Sınıflaşma tarihinde ortayı işgal eden burjuvazi ve bürokrasi kanser rolündedir. Orta sınıf (burjuvazi ve bürokrasi toplamı) her nekadar masum görünse de topluma en büyük zararı veren sınıftır. Aydınlar, liberaller orta sınıfı, cumhuriyet ve demokrasi rejiminin sınıf tabanı olarak sunarlar. Hâlbuki orta sınıf bunların inkârı rolündedir. Zihniyet bakımından poztivistdir. Özden, derinlikten yoksun yüzeysel olguları ölçüp biçmekten ötesini görmeyen çıkarları gereği görmek istemeyen yapıdadır. Sermayenin, ekonomik, politik, askeri, ideolojik ve bilimsel tekelciliğini küresel çapta geliştiren orta sınıftır.

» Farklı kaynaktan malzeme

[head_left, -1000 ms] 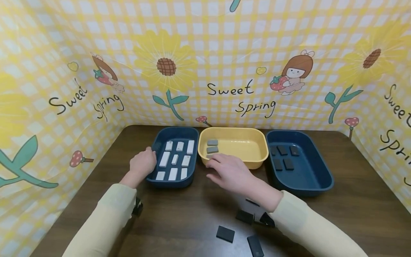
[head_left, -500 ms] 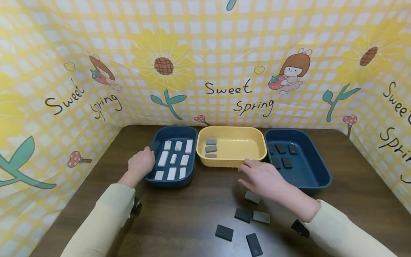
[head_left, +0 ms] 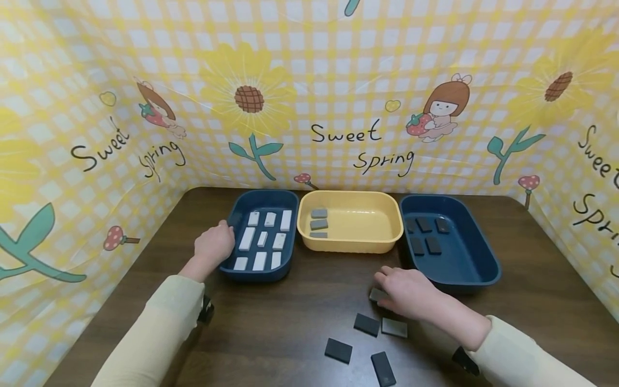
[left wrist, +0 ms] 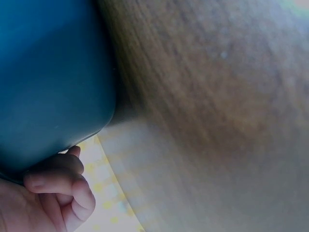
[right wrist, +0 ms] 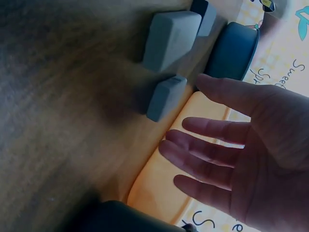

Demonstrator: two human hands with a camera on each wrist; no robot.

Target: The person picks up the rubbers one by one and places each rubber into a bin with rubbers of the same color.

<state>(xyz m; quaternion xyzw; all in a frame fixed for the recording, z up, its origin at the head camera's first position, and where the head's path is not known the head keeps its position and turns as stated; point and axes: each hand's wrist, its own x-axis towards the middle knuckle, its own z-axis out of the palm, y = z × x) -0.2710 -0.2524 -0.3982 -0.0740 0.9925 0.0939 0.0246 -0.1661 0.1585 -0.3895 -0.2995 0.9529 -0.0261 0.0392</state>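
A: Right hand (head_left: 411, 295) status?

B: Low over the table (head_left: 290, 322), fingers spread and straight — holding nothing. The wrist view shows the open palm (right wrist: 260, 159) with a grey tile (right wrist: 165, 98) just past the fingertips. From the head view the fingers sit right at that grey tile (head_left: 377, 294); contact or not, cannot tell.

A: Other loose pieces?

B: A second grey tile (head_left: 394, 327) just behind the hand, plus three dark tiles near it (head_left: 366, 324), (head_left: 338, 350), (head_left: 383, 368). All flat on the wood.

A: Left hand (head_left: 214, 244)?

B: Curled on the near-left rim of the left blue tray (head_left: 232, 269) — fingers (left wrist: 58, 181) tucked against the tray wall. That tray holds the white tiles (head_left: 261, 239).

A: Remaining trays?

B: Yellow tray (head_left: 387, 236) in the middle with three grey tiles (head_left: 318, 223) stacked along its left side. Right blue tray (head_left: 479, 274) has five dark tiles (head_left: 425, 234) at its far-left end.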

Toplumsal sınıfların süregelen geçerliliğin sorgulayan ve modern dünyada risklerin bireyselleştiğini öne süren Ulrich Beck‘in çalışması Marksist ve Weberci geleneklerden kopmuş önemli bir temsilcidir.

Ulrich Beck’ e göre günlük yaşamda karşılaştığımız engellerin çoğu sınıfsal konumlarımızın özelliklerinden çok, bireysel eylemlerimizin sonuçları olarak kabul edilmektedir. Risklerin günlük yaşamla, ilişkilendirilebilecek bir dizi tehlikenin yanında nükleer savaş tehdidi ve çevre felaketlerini de kapsar. Buradaki önemli nokta eski düzene ait toplumsal ağların zayıflaması ile birlikte insanların bu yeni ve bunlara benzer tehlikelerle kolektifin parçası olarak değil, bireysel olarak başa çıkmak durumunda kalmalarıdır. Beck’e göre hislerin bireyselleştirilme eğilimi ile birlikte yeni modernlikte insanlar yenilgi ve krizleri kendi kişisel denetimleri dışında gelişen süreçlerin sonuçları olarak görmektedir. Öreneğin işsizlik dünya ekonomisinde durgunluk nedeniyle iş taleplerinde genel bir düşüş yaşamasının sonucu değil, kişinin yeterli becerilere sahip olmamasının bir sonucu olarak görülebilir. Riskin bireyselleşmesi önceleri siyasal eylem gerektiren durumlarda, şimdi ise bireysel düzeyde, yalnızca kişisel eylemlerle çözülebilecek durumlar olarak yorumlanması anlamına gelir.

Toplumsal eşitsizliğin artması bireyselleşmenin yoğunlaşması ile ilişkilendirilebilir. Bireycilik, sınıf ayrımının yerini artık almış sayılır. Bireyler, geleceğin onlara getireceği şeylerin edilgen bir biçimde kabul etmek yerine gelecekle ilgili kendi hesaplarını yapmak zorunda kalmaktadır. Düştüğü zor durumların kendi hatasından kaynaklandığını düşünen insan sayısı artmıştır.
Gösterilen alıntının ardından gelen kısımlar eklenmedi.